Under Louisiana law, the city has 72 hours to produced a requested record or respond in writing why it cannot or will not.
The attorney advised Morris that the privilege can only be asserted by the client -- Morris and the city -- not by the attorney, so the mayor has the option of making it public.
The correspondence in question is Pucheu’s letter telling the mayor to proceed with producing evidence of asserted violations of law or professional canons or publicly retract them.
Only then, the letter says, will Pucheu discuss his future status with the mayor, who asked for his resignation in a letter intended, Morris says, to be confidential.
Morris wrote Pucheu on Wednesday noting he had on Monday asked his opinion after receiving public records requests from several parties for the letter.
Pucheu wrote Morris that the privilege can only be asserted by the client -- Morris and the city -- not by the attorney, so the mayor has the option of making it public.
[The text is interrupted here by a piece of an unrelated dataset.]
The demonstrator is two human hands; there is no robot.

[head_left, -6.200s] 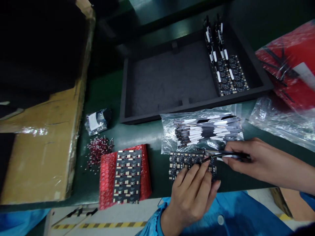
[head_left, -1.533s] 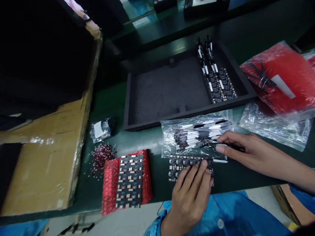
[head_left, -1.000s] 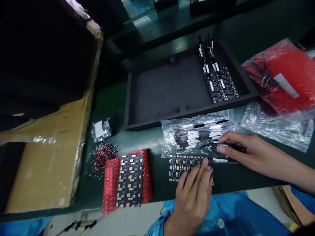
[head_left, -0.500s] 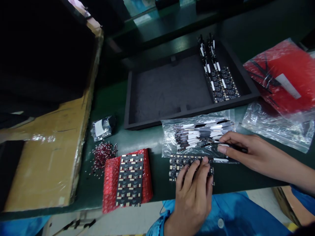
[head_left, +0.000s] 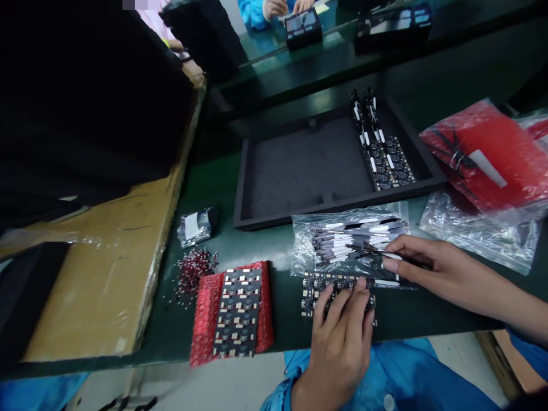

He also asks in Wednesday’s correspondence that Pucheu give him any distinction between the attorney’s letter and the mayor’s earlier one, saying that the privilege Pucheu cited when asked by The Eunice News about the letter is the same privilege Morris intended for his letter.
Pucheu’s letter was copied to City Council members. It was publicized by The Eunice News, relying on confidential sources about its content, on Sunday.
Pucheu told the newspaper that he considered the letter a privileged communication and has had no comment regarding its contents.
Morris’ first letter was copied to Alderman at-large Jack Burson, the district attorney and the city judge, all of whom are attorneys.
It was then circulated to City Council members by Burson, who said he felt it incumbent to share it with those parties, and subsequently sent to the media by council members.
Morris asks Pucheu for written reasons about whether the attorney’s letter is confidential under the attorney-client privilege, and thus exempt from public record disclosure, and why Morris’ initial letter, not meant, he has said, for public dissemination, was not afforded the same status.
Requests for the letter have come from the Opelousas Daily World and two Lafayette television stations.